The scientific part of the summer school was accompanied by two more soft-skills oriented activities: first, the workshop on the creative process in science, Night Science by Martin Lercher. You might have heard of the editorials- and podcast series of Martin and Itai Yanai under the same name – give it a listen if you haven’t! The last day was dedicated for the Atelier SEnS, a workshop on exploring the relationship between one’s personal values and the research they conduct.

The summer school is an activity that emerged from the community initiative of the same name that aimed to bring the colleagues working under similar philosophy together. It all started as a monthly seminar via Zoom in early 2020, organized by a handful of professors (including our own Frank!), and the community expanded over time. Eventually, an idea to write an open-source textbook started gaining momentum. The book project is led by Wolfram Liebermeister at INRAE (France), and Pranas is one of the coordinators of the initiative since recently. The summer school is one of the ways to promote the textbook project, and to test its didactical value in practice.

Overall, it was a very nice experience, and quite a relaxed one (in both best and worst ways of it). The 2025 summer school, if all things turn as planned, will be held in Vienna, with a lot of improvements/changes planned, so we are quite excited to join it if it materializes!

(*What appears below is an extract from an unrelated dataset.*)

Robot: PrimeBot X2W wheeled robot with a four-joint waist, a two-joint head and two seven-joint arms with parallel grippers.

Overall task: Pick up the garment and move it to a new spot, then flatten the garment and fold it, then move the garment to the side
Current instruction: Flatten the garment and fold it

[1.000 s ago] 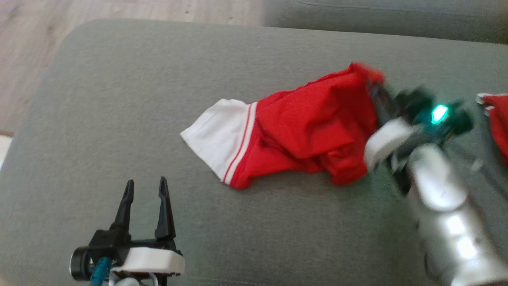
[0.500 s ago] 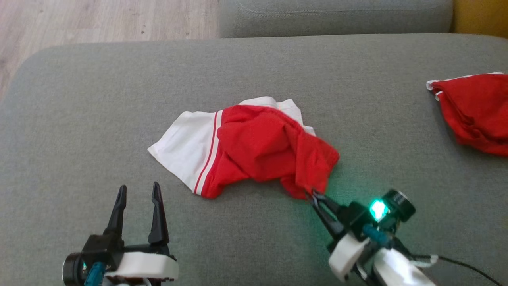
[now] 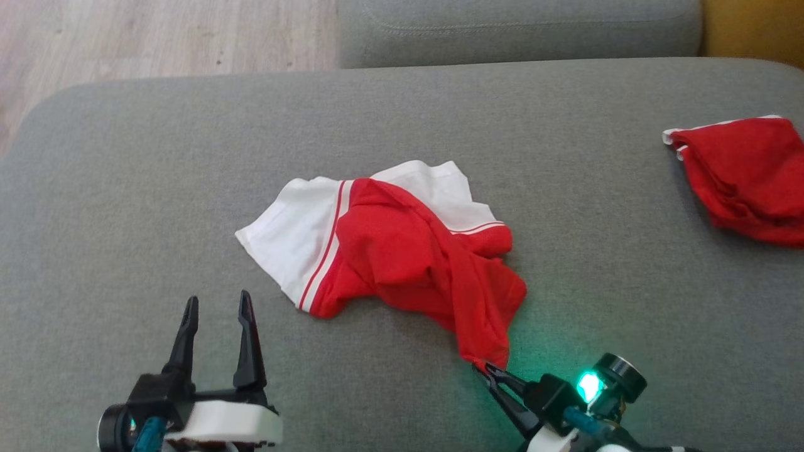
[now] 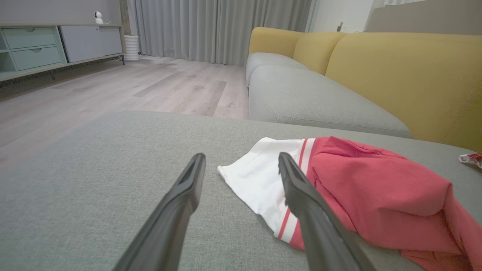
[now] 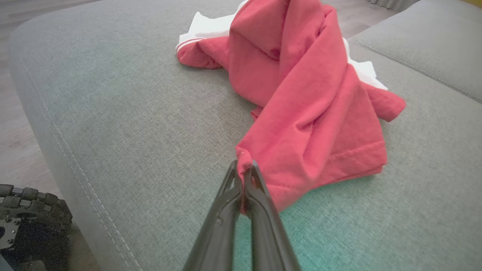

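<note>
Head view: claw [image 3: 482, 368] seemingly pinching garment [image 3: 402, 251].

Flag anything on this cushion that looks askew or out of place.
The red and white garment lies bunched and twisted on the cushion, not flat, one red corner drawn out to a point where the right gripper is shut on it. A second red garment sits crumpled at its right edge. Nothing looks torn or spilled.

The right tool [image 3: 485, 369], pinched on a red corner of the garment [image 3: 402, 251], has drawn back toward the robot. That corner is now pulled out into a long tongue, and more of the white band [image 3: 440, 191] behind the red has been uncovered.
</note>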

How genetic circuits can optimally tune metabolic protein concentrations

Since cells have finite biosynthetic resources for protein synthesis, a rise in one protein concentration is generally at the expense of that of others. A logical consequence is then that phenotypic traits trade-off: cells cannot excel at everything. They cannot grow fast and be very stress tolerant and adaptive to new conditions at the same time. Another consequence is that protein under- and over-expression without a long-term fitness benefit is likely selected against. 

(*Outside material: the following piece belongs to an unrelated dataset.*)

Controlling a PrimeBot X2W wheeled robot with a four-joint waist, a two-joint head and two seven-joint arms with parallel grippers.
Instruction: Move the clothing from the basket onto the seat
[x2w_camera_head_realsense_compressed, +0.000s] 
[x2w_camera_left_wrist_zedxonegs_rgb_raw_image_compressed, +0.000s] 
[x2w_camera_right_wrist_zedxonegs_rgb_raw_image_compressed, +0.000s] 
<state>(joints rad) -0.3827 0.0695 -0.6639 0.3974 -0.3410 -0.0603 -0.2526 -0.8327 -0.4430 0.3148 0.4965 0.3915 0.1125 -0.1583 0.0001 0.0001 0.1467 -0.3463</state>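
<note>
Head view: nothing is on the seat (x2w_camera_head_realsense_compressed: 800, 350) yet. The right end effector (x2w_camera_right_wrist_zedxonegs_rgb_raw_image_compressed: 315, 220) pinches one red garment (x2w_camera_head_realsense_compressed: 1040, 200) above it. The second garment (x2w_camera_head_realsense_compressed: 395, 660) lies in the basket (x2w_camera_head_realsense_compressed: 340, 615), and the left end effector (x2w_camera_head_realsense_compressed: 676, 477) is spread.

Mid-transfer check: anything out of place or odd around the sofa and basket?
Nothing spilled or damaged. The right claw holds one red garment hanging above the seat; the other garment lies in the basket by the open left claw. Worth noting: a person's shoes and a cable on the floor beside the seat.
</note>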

How do cells then decide on the expression level of proteins? Can they even tune protein concentrations optimally — to prevent wasteful over-expression and suboptimal under-expression? What do cells try to achieve by changing protein concentrations? How can they decide that tuning is finished and that protein concentrations are optimal?

In this new paper (https://doi.org/10.1042/EBC20230045), we can gave an overview of how cell can achieve growth-rate-maximising tuning of metabolic protein concentrations, via optimal gene expression of metabolic genes. We pioneered this method in Berkhout et al.(https://doi.org/10.1038/srep01417) and generalised it in Planqué et al. (https://doi.org/10.1371/journal.pcbi.1006412), and applied its way of thinking to understand the regulation of ribosomal gene expression in E. coli in Bosdriesz et al. (https://doi.org/10.1111/febs.13258). Here we give an elementary overview of this theoretical method. We apply it to understand the gene-regulatory feedback regulation of amino-acid metabolism. 

Some more background information on this way of thinking can also be found in some teaching material I wrote for a course on enzyme kinetics (https://teusinkbruggemanlab.nl/course-information-from-enzyme-kinetics-to-models-of-metabolism/).

We hope that we have inspired you to think also about how cellular objectives can be achieved by gene-regulatory circuits.